20 Tips to Help Baby Rotate
You can practice any of these positions during pregnancy & labor unless told otherwise. Always check with the doctor or midwife if you are a “high risk” patient. If anything hurts- back off and adjust to your body signals!
Don’t be obsessive, just check them out before your next appointment. Sometimes doing nothing helps too, so I don’t want you to be concerned if you forget to do them here and there.
- Pelvic rock in a hands and knees position several times a day. Take a deep breath, tuck the chin in and arch your back up like an angry cat. Hold for 5 seconds. Then slowly breathe out while bringing your back to a flat position, bring your head up to face out over 5 seconds. Repeat ten times.
- Childs Pose will also help encourage a baby to roll more anterior.
- Taylor sitting helps to keep the woman’s pelvis rotated forward and encourages the baby to do the same.
- As another variation, try using a rebozo (or any large piece of fabric) in the above positions.
- When you sit on a chair, make sure your knees are lower than your pelvis, and your trunk should be tilted slightly forward.
- Sit on an exercise ball whenever possible, especially in labor.
- Watch TV while kneeling on the floor, over a beanbag or cushions, or sit on a straight back chair.
- Try sitting on a chair or toilet rear-facing.

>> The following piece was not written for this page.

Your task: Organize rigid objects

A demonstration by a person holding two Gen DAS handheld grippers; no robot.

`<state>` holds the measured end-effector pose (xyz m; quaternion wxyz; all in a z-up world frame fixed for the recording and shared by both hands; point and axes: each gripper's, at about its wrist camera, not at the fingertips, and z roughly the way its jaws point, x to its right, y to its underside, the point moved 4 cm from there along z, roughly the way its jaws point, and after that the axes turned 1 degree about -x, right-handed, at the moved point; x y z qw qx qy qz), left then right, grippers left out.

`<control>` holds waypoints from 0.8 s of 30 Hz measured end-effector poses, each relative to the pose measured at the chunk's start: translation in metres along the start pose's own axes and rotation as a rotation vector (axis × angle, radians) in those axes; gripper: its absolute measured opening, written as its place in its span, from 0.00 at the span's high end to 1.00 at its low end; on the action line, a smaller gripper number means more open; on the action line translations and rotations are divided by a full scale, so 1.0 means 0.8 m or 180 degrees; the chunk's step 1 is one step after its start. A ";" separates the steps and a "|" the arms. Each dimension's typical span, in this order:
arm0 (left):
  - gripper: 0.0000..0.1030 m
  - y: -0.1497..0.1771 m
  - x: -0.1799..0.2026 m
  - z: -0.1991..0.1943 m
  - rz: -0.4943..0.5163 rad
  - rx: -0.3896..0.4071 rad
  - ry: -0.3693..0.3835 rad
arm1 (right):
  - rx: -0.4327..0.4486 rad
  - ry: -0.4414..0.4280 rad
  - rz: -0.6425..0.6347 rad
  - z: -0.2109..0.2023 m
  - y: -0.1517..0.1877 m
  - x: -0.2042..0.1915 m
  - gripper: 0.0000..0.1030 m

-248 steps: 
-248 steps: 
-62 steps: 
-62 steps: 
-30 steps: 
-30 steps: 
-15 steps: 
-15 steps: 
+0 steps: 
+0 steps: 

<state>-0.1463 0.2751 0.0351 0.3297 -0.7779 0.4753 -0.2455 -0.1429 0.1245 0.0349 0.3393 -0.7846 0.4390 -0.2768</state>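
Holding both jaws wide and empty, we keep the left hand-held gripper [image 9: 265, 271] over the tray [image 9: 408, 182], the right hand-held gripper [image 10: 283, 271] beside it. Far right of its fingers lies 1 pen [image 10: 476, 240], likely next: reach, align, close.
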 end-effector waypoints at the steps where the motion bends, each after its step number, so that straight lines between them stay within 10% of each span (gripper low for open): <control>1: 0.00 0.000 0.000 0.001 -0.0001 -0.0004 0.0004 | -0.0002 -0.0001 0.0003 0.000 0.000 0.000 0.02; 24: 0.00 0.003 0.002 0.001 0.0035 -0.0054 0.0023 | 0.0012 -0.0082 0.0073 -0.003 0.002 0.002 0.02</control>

- Sit on a wedge cushion in the car, so that your pelvis is tilted forwards. Keep the seatback upright. Don’t cross your legs! For proper positioning, the baby needs to have lots of space at the front of the pelvis.
- Don’t put your feet up! Lying back with your feet up encourages posterior presentation.
- Sleep on your side, not on your back. Preferably your left side.
- Avoid deep squatting. Squat on a low stool instead, and keep your spine upright, not leaning forward.
- Crawl on the floor.
- Walk upstairs two at a time.
- Lie on your back with a thick towel rolled in the small of your back for 5-10 minutes. When the baby is posterior, he will hyperextend his neck in the posture, which is uncomfortable and forces him to rotate.
- Swimming with your belly downwards (breast and crawl strokes-not back) is good practice for best positioning. Breaststroke, in particular, is thought to help with proper positioning, because the leg movements help open your pelvis and settle the baby downwards.
- Various exercises done on all fours can help, such as wiggling your hips from side to side.
- Lunge side to side and make hip circles while sitting on the birth ball.
- Use a peanut ball in labor. Research suggests this one device can make a big difference.
- Hire a doula. Have extra support for you and your partner to benefit from her knowledge.
Babies can come out in precarious positions despite all the plans, medical help, preparations, exercises, etc. These tips are to try to avoid prolonged labor or pushing, back pain, instrument delivery, and or cesarean birth. So if they tell you the baby is posterior, remember it doesn’t have to define your birth; your baby may change direction at any time and surprise you. Hang in there!